Assigned task: Reproduce the data in full, exactly as given, leaving images out.

Data excerpt:

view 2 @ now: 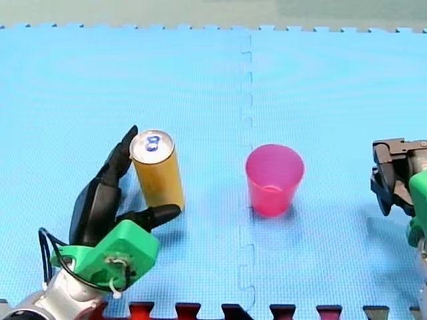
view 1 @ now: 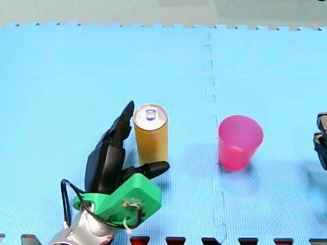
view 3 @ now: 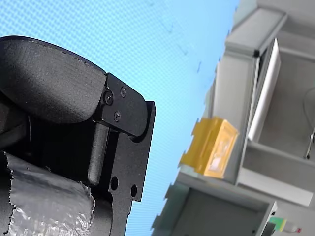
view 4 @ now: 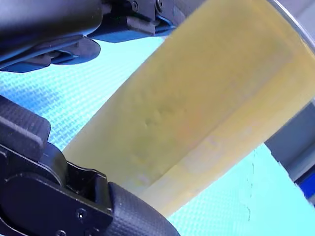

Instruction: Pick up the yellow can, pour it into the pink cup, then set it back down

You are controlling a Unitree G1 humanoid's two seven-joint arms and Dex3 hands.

Your solution:
view 2 @ now: 
view 1 @ now: 
view 3 @ now: 
view 4 @ now: 

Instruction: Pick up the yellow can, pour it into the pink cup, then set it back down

You are controlling a Unitree G1 humanoid's two seven-joint arms and Dex3 hands.

The exercise is done, with nothing left to add.